Egyptian cultural and literature magazine

Al-Hilal (الهلال) is a monthly Egyptian cultural and literature magazine founded in 1892. It is among the oldest magazines dealing with arts in the Arab world.

==History and profile==
Al-Hilal was founded in 1892 by Jurji Zaydan, a journalist and historical novelist from Beirut who had come to Egypt in the 1880s. The first issue of the monthly was published in September 1892. After Jurji Zaydan's death the journal was edited by his sons, Emile and Shukri Zaydan.

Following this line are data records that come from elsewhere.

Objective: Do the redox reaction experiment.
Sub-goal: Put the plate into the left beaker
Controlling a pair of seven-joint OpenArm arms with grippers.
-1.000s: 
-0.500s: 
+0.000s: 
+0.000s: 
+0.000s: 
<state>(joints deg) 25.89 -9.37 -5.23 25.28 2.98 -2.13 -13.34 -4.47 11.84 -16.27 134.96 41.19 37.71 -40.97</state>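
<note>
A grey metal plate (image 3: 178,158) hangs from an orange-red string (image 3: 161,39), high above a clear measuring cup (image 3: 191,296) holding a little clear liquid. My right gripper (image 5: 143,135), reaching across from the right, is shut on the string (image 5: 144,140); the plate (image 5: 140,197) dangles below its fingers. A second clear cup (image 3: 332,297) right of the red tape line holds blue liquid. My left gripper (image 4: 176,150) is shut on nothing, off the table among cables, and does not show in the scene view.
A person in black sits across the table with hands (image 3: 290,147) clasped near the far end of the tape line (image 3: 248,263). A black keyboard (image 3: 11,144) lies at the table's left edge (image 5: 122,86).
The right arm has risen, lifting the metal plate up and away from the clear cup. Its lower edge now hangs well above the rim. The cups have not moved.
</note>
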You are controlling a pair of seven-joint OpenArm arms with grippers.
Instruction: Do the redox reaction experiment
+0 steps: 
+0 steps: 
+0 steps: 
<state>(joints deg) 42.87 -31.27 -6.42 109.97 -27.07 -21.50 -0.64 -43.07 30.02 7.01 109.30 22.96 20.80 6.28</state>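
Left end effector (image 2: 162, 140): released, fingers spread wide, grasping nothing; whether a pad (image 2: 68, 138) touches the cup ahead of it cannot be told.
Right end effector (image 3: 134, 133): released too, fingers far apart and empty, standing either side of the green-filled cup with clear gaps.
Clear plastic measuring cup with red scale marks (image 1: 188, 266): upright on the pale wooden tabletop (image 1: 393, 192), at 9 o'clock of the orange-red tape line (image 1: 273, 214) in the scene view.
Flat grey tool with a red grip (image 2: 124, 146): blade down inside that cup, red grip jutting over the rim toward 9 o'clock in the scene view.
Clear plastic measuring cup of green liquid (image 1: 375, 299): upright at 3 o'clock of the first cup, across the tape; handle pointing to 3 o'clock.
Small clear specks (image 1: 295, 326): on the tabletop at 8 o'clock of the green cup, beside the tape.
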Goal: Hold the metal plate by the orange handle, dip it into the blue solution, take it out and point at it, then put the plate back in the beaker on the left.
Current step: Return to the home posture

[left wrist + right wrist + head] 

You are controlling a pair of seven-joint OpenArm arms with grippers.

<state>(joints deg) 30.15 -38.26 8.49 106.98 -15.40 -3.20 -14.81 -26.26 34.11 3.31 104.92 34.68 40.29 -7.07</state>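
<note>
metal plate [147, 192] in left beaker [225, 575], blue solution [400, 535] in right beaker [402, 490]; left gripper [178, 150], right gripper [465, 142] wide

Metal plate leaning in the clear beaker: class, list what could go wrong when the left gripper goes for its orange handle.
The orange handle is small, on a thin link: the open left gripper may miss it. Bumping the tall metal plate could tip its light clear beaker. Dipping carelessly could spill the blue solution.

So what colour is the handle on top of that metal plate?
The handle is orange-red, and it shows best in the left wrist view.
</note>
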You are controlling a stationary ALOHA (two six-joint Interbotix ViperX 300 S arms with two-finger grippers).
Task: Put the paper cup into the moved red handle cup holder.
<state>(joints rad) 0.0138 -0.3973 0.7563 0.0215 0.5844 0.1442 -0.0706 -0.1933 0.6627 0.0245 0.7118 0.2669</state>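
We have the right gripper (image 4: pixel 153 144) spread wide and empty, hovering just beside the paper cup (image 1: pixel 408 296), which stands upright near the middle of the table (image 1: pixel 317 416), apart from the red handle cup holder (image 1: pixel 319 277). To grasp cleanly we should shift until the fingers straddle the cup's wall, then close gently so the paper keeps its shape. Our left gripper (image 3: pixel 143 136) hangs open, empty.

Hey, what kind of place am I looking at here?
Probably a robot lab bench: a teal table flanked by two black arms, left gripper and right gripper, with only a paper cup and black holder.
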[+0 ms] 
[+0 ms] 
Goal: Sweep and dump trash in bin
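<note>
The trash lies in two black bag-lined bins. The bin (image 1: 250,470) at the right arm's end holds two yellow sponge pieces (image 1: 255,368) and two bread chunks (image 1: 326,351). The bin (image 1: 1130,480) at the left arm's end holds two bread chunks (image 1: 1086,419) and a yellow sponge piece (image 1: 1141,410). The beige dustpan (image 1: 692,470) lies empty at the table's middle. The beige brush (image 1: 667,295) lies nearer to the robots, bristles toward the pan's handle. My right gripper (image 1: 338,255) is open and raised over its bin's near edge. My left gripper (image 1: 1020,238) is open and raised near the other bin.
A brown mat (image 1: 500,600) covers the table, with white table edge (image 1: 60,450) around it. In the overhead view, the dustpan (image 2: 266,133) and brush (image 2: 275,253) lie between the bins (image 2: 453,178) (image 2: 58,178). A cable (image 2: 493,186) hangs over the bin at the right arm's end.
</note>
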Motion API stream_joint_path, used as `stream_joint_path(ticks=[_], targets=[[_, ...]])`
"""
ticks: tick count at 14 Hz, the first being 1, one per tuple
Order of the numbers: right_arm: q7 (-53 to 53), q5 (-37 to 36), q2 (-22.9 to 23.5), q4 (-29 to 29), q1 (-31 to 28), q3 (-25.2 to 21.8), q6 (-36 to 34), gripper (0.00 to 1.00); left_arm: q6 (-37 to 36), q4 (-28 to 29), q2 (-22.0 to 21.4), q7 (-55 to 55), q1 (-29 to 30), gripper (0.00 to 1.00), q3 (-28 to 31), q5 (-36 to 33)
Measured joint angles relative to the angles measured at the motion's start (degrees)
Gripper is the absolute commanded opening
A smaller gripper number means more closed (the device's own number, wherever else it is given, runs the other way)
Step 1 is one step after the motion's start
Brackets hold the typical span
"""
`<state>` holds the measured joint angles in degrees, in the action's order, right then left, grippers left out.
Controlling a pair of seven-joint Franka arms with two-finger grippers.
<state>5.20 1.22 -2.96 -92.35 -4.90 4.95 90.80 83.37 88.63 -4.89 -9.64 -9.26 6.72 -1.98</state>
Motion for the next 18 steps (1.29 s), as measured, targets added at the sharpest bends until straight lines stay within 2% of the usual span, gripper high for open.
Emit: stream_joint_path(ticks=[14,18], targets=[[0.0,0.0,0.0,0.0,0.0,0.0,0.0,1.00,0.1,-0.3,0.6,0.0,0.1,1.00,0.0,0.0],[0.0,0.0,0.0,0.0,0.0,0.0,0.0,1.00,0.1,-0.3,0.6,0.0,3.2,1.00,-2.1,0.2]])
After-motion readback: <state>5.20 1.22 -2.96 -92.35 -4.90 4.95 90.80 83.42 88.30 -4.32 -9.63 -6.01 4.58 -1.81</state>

Shortly after its start Al-Hilal managed to be a popular literary magazine along with the popular science magazine Al Muqtataf.

The magazine, published in Arabic, is based in Cairo. It is one of the state-owned publications in the country. State-run Dar Al Hilal Publishing House is the publisher of the magazine.

Past issues of Al-Hilal were digitized by the Bibliotheca Alexandrina. In addition, the publisher also archived the past issues of the magazine and of other publications. South Korean news agency the AsiaN and the magazine initiated a cultural partnership to support the cooperation in the fields of culture and media.

Al Hilal has inspired many Arabic magazines, including Al Nafais Al Asriyyah launched in Jerusalem in 1908.

==Editors and contributors==
On 30 March 2011 Helmy Al Namnam became the editor-in-chief of Al Hilal. The next editor-in-chief of the magazine was Mohamed Al Shafei.

One of the earliest contributors was May Ziadeh, a Palestinian feminist writer. Another contributor was Aisha Abel Rahman, an author and professor of literature. She published articles under the pseudonym Bint al Shati. Her articles and others in Al Hilal were supportive of the United Arab Republic. Mansur Fahmi and Salama Moussa also contributed to the magazine. Ahmad Amin regularly contributed to Al Hilal from 1933 to his death in 1954.